Title: Effects of xanthotoxin treatment on trichothecene production in Fusarium sporotrichioides Authors
Submitted to: Canadian Journal of Microbiology
Publication Type: Peer Reviewed Journal
Publication Acceptance Date: May 16, 2008
Publication Date: December 18, 2008
Citation: Alexander, N.J., Mccormick, S.P., Blackburn, J.A. 2008. Effects of Xanthotoxin Treatment on Trichothecene Production in Fusarium sporotrichioides. Canadian Journal of Microbiology. 54(12):1023-1031. Interpretive Summary: Fusarium sporotrichioides, a mold that can cause plant diseases and is found in nature, produces a mycotoxin that can enter and contaminate the food supply. This mycotoxin causes toxicoses in humans and animals which result in severe monetary loss to the growers and seed industry as well as the health industry. We are interested in reducing or eliminating these toxins from grains. In an effort to accomplish that goal, we are interested in understanding the biology of the fungus and the genes involved in mycotoxin production. We have developed a method for quantifying the expression of the mycotoxin-producing genes in this organism and have found that certain genes are up-regulated when the mold is exposed to plant-defense compounds. This will help us develop methods to increase the plant response to the invasion of the mold and thereby reduce the amount of disease as well as reduce the amount of toxin present in the harvested grains.

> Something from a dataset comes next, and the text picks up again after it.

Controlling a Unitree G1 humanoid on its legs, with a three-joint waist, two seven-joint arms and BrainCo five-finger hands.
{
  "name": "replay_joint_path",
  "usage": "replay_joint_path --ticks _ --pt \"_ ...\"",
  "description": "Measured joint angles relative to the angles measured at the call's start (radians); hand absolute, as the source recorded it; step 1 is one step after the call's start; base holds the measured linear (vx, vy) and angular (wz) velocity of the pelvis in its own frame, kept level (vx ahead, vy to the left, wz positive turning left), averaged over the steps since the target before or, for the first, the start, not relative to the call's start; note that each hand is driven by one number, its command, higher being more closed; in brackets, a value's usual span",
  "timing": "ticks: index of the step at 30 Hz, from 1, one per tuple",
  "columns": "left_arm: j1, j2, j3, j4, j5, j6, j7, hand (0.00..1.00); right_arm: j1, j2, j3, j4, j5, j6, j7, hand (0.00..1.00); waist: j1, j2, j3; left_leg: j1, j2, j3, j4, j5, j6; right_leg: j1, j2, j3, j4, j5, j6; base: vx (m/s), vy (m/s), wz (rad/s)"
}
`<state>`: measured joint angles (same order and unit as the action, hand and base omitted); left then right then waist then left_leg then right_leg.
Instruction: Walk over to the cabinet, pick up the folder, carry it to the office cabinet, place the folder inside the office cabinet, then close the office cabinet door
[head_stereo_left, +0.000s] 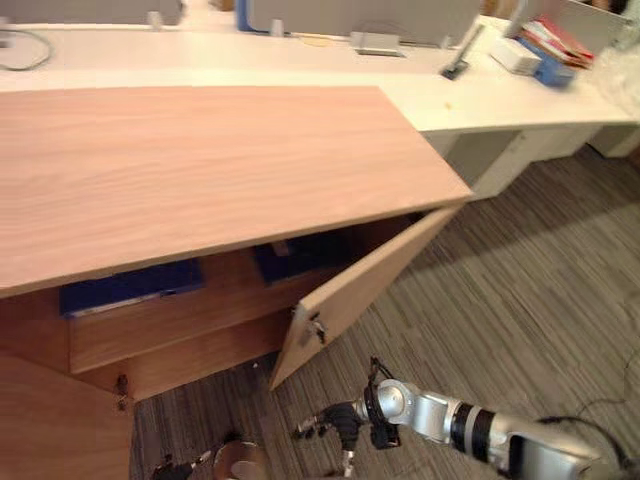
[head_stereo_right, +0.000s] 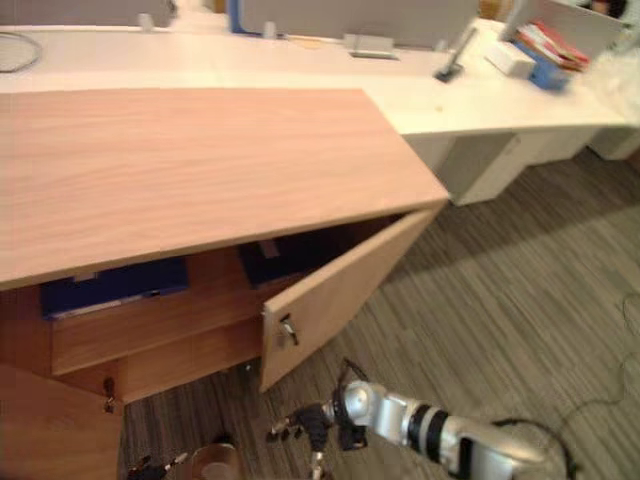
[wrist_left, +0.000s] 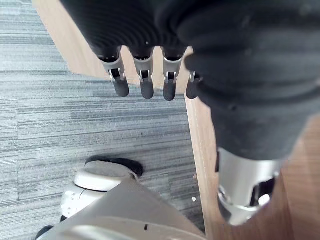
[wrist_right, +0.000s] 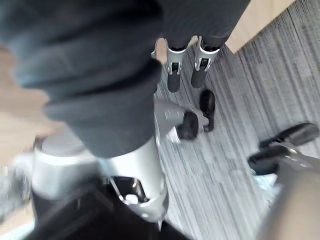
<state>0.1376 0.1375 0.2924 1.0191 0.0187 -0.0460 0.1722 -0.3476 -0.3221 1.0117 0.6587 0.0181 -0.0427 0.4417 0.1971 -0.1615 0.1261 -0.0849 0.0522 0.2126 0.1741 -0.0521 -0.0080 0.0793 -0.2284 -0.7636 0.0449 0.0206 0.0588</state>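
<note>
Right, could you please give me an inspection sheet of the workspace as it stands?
Surface: wooden cabinet top, bare.
Job's things: cabinet door stands open; blue folder and second blue folder lie on the shelf inside.
Clutter: stack of red and blue folders on the white desk.
Robot hands: left robot hand open, holding nothing; right robot hand open, low before the door, apart from it.
Cables: one cable on the desk.
Surroundings: grey striped carpet.
</note>
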Motion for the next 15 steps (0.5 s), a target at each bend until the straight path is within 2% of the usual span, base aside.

Technical Abstract: There are four P450 oxygenases involved in the biosynthesis of T-2 toxin in Fusarium sporotrichioides. Exactly how these enzymes react to antimicrobial plant defense compounds is unknown. Xanthotoxin (8-methoxypsoralen), a phototoxic furanocoumarin, is a P450 oxygenase inhibitor. A previous study showed that addition of 1.5 mM xanthotoxin to liquid cultures of Fusarium sporotrichioides NRRL3299 caused a loss of T-2 toxin production and an accumulation of trichodiene, the hydrocarbon precursor of trichothecenes and the substrate for the P450 oxygenase encoded by Tri4. The current study confirmed that addition of lower concentrations of xanthotoxin could effectively block T-2 toxin production and cause an increased accumulation of trichodiene. Addition of xanthotoxin to liquid cultures of a trichodiene-accumulating F. sporotrichioides Tri4 mutant caused a three to ten fold increase in trichodiene accumulation, suggesting that xanthotoxin not only blocks trichothecene oxygenation reactions, but may in some way also promote the synthesis of trichodiene. Feeding studies using wild-type and mutant F. sporotrichioides strains showed that two of the four P450 oxygenases, TRI4 and TRI1, were more sensitive to xanthotoxin. The two remaining oxygenases, TRI11 and TRI13, were unaffected by 1.0 mM xanthotoxin. Quantitative reverse transcriptase polymerase chain reaction (qRT-PCR) indicated that several of the genes in the toxin biosynthetic pathway were up-regulated by xanthotoxin with Tri4 showing the highest (1.4 fold) increase in expression. These results indicate that while xanthotoxin inhibits specific P450 oxygenase activity it also has a significant effect on gene expression.